After Joyce's death, the Irish government declined Nora's request to permit the repatriation of Joyce's remains,[321] despite being persistently lobbied by the American diplomat John J. Slocum.[320] In October 2019, a motion was put to Dublin City Council to plan and budget for the costs of the exhumations and reburials of Joyce and his family somewhere in Dublin, subject to his family's wishes.[322] The proposal immediately became controversial, with the Irish Times commenting: " ... it is hard not to suspect that there is a calculating, even mercantile, aspect to contemporary Ireland's relationship to its great writers, whom we are often more keen to 'celebrate', and if possible monetise, than read".[323]

Political views

seated portrait of James Joyce in a suit. He is in three-quarters view looking left, wearing a suit. Table with books is in background on the right.
1934 portrait of James Joyce by Jacques-Émile Blanche

Throughout his life, Joyce stayed actively interested in Irish national politics[324] and in its relationship to British colonialism.[325] He studied socialism[326] and anarchism.[327][al] He attended socialist meetings and expressed an individualist view influenced by Benjamin Tucker's philosophy and Oscar Wilde's essay "The Soul of Man Under Socialism".[331] He described his opinions as "those of a socialist artist".[332] Joyce's direct engagement in politics was strongest during his time in Trieste, when he submitted newspaper articles, gave lectures, and wrote letters advocating for Ireland's independence from British rule.[333] After leaving Trieste, Joyce's direct involvement in politics waned,[334] but his later works still reflect his commitment.[335] He remained sympathetic to individualism and critical of coercive ideologies such as nationalism.[336][am] His novels address socialist, anarchist and Irish nationalist issues.[339] Ulysses has been read as a novel critiquing the effect of British colonialism on the Irish people.[340] Finnegans Wake has been read as a work that investigates the divisive issues of Irish politics,[341] the interrelationship between colonialism and race,[342] and the coercive oppression of nationalism and fascism.[343]

Joyce's politics is reflected in his attitude toward his British passport.

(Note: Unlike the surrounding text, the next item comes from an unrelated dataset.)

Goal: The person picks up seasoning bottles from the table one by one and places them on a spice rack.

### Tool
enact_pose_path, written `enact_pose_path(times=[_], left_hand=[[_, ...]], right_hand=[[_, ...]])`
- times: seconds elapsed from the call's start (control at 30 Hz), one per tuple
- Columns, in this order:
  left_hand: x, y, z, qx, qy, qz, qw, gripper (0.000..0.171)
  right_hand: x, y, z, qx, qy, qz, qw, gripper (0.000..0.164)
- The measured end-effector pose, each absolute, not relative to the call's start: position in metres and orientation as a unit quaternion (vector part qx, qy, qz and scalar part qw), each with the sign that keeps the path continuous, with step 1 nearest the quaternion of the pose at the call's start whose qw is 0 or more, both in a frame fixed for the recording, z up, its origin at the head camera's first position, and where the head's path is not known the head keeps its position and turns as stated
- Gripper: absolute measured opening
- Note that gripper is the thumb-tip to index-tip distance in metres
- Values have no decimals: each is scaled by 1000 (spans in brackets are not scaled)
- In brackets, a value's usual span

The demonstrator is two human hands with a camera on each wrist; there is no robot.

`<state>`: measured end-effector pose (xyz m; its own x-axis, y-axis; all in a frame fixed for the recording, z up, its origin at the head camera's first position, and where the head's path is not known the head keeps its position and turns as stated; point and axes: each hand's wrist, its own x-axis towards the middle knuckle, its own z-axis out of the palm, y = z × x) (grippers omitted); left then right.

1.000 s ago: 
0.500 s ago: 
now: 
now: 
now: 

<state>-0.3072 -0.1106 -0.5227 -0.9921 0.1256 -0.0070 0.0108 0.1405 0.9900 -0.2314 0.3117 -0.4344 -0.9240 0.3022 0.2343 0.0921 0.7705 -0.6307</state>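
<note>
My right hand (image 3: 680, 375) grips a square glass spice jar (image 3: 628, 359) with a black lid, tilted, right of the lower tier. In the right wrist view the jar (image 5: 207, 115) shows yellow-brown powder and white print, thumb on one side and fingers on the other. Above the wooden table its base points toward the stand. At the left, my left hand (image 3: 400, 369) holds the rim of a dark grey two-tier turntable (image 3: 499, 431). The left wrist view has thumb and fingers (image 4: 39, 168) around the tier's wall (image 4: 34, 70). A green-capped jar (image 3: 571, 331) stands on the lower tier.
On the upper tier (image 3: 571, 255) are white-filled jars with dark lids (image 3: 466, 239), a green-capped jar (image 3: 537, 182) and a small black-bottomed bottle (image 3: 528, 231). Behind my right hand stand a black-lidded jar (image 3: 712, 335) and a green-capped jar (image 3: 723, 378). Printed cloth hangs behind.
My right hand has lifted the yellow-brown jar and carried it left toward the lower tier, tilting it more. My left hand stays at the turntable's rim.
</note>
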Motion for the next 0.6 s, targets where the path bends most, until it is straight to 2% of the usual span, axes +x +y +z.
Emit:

He wrote about the negative effects of British occupation in Ireland and was sympathetic to the attempts of the Irish to free themselves from it.[344] In 1907, he expressed his support for the early Sinn Féin movement before the establishment of the Irish Free State in 1922.[345] However, throughout his life, Joyce refused to exchange his British passport for an Irish one.[346] When he had a choice, he opted to renew his British passport in 1935 instead of obtaining one from the Irish Free State,[347][an] and he chose to keep it in 1940 when accepting an Irish passport could have helped him to leave Vichy France more easily.[349] His refusal to change his passport was partly due to the advantages that a British passport gave him internationally,[350] his being out of sympathy with the violence of Irish politics,[351] and his dismay over the Irish Free State's political relationship with the Catholic Church.[352][ao]

Religious views

Picture showing the iconostasis of the Church of San Nicolò flanked by candles.
The interior of the Greek Orthodox Church of San Nicolò in Trieste, where Joyce occasionally attended services[354]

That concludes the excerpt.